_What to do_: Reproduce the material that follows, please, but only from its first line to the line containing "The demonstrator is", inclusive.

_Collected data_:
----------

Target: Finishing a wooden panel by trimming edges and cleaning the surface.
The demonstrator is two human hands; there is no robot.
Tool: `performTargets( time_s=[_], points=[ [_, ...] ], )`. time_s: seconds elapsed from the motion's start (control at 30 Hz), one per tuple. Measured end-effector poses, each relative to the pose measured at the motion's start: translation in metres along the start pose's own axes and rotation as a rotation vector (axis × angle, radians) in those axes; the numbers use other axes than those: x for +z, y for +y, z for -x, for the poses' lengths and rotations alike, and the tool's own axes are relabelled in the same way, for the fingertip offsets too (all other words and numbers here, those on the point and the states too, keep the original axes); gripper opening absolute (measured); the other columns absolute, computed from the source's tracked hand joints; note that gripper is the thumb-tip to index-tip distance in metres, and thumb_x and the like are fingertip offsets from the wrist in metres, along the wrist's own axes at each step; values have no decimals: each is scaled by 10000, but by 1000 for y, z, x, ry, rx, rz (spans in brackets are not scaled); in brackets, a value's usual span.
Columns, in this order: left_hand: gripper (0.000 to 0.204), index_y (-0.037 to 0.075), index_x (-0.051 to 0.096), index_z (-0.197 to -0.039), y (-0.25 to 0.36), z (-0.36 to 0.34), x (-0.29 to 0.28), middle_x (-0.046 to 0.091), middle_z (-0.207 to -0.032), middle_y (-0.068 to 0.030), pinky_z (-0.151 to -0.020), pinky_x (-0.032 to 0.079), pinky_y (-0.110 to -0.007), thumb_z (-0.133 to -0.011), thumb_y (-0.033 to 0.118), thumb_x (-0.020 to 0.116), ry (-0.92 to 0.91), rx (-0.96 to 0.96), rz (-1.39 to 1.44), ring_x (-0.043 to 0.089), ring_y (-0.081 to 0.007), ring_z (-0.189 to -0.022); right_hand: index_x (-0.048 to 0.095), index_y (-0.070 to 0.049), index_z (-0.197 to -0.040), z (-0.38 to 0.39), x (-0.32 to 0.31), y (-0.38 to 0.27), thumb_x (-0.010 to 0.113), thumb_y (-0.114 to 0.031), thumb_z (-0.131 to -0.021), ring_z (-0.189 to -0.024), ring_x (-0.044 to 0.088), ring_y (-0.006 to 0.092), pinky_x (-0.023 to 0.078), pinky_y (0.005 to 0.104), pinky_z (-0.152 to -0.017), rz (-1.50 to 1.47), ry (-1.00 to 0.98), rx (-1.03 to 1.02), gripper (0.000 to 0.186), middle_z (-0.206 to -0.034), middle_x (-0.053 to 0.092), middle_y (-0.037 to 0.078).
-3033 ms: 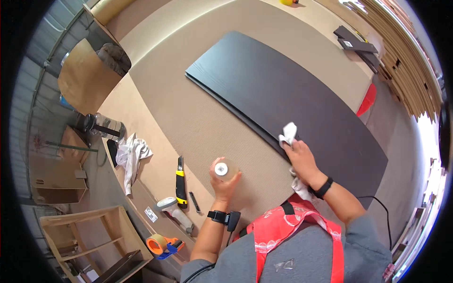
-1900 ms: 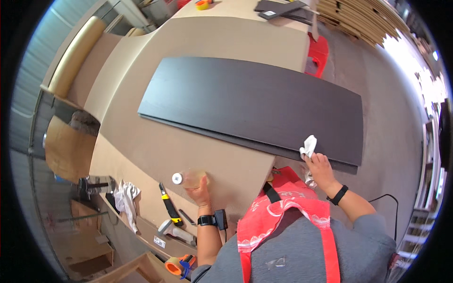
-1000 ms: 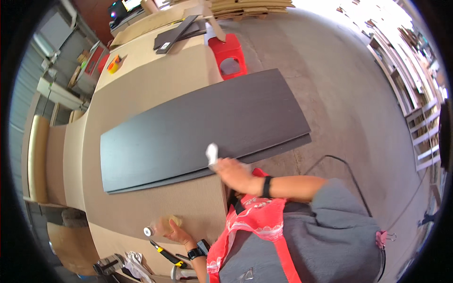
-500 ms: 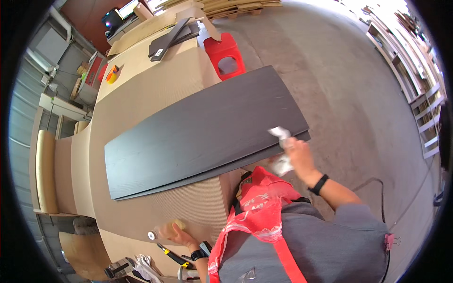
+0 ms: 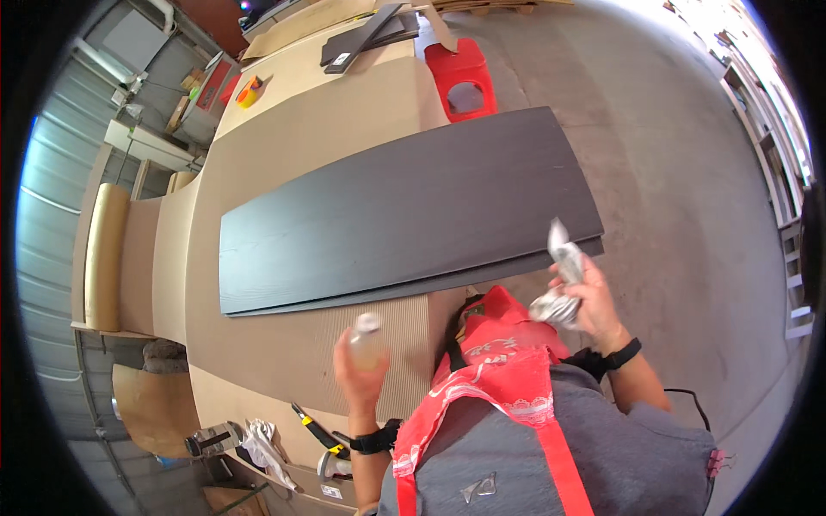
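Observation:
My left hand (image 5: 353,378) grips a clear plastic bottle (image 5: 368,344) with a white cap and pale yellow liquid, held upright over the corrugated cardboard (image 5: 267,361). My right hand (image 5: 595,301) holds a crumpled white cloth (image 5: 559,305) beside the near right corner of two stacked dark grey boards (image 5: 396,206) with curved edges, lying on the cardboard. A black-and-yellow utility knife (image 5: 323,439) lies near my left forearm, next to a white cloth (image 5: 262,443).
A red plastic stool (image 5: 469,60) stands beyond the boards' right end. Dark strips (image 5: 353,47) and an orange-yellow tape (image 5: 248,93) sit at the far end. A gold-brown roll (image 5: 103,258) lies left. A clear container (image 5: 215,440) is at lower left. Pallets (image 5: 766,155) line the right side.
My left hand has lifted the bottle from low by the knife to a raised, upright position. My right hand, earlier moving across the board's front, has drawn back off its edge with the cloth.

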State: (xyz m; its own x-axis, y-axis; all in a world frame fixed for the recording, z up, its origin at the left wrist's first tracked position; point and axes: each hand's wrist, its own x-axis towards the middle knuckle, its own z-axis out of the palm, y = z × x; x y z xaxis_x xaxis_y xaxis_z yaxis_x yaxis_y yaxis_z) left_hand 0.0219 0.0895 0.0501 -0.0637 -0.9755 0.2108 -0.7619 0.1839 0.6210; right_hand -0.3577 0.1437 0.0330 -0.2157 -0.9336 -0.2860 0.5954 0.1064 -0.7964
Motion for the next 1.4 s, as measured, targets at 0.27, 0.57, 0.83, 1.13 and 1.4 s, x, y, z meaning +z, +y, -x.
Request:
performTargets(
  time_s=[0.27,0.57,0.83,1.13,1.4],
  points=[
    [617,164,546,-1210,88,-50,23,556,-1097,-64,-933,362,-407,-631,214,751,-48,477,-462,522,-229,-1042,391,-30,-1310,-8,52,6,477,68,-773,-860,563,114,467,266,-797,-194,-434,395,553,-1137,545,82],
    [371,189,597,-1061,106,-56,46,557,-1088,-40,-964,311,-445,-699,111,625,188,707,-690,501,-190,-1092,311,-40,-1373,-3,53,15,509,17,-819,-982,539,115,445,268,-897,-180,-503,467,591,-1244,482,53],
    [300,199,601,-993,81,-52,57,569,-1073,19,-952,238,-427,-706,117,635,265,753,-767,475,-144,-1146,265,-13,-1389,-4,76,14,515,-29,-843,-1141,463,183,404,311,-962,67,-605,498,601,-1259,457,89],
    [713,84,529,-1181,24,-35,53,574,-1112,-67,-931,339,-415,-560,240,840,1,-30,-242,512,-237,-1092,456,-26,-1267,-48,103,58,534,-59,-764,-807,523,291,427,413,-690,1662,-463,-546,510,-881,498,119],
    [667,17,497,-1191,-16,-11,34,575,-1090,-135,-876,426,-405,-629,176,819,90,-135,189,555,-293,-1008,537,-75,-1163,-35,50,44,502,-106,-802,-817,526,241,420,370,-659,2069,-112,-508,364,-861,518,81]
  ],
)
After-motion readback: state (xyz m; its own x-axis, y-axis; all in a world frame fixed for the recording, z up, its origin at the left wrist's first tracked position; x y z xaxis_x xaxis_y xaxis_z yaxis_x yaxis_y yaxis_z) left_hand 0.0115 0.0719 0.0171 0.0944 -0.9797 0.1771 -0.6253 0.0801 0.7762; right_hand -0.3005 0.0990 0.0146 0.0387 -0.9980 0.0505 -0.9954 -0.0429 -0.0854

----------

_Exercise output_:
Target: Finishing a wooden panel by trimming edges and cleaning the surface.
The demonstrator is two human hands; there is no robot.

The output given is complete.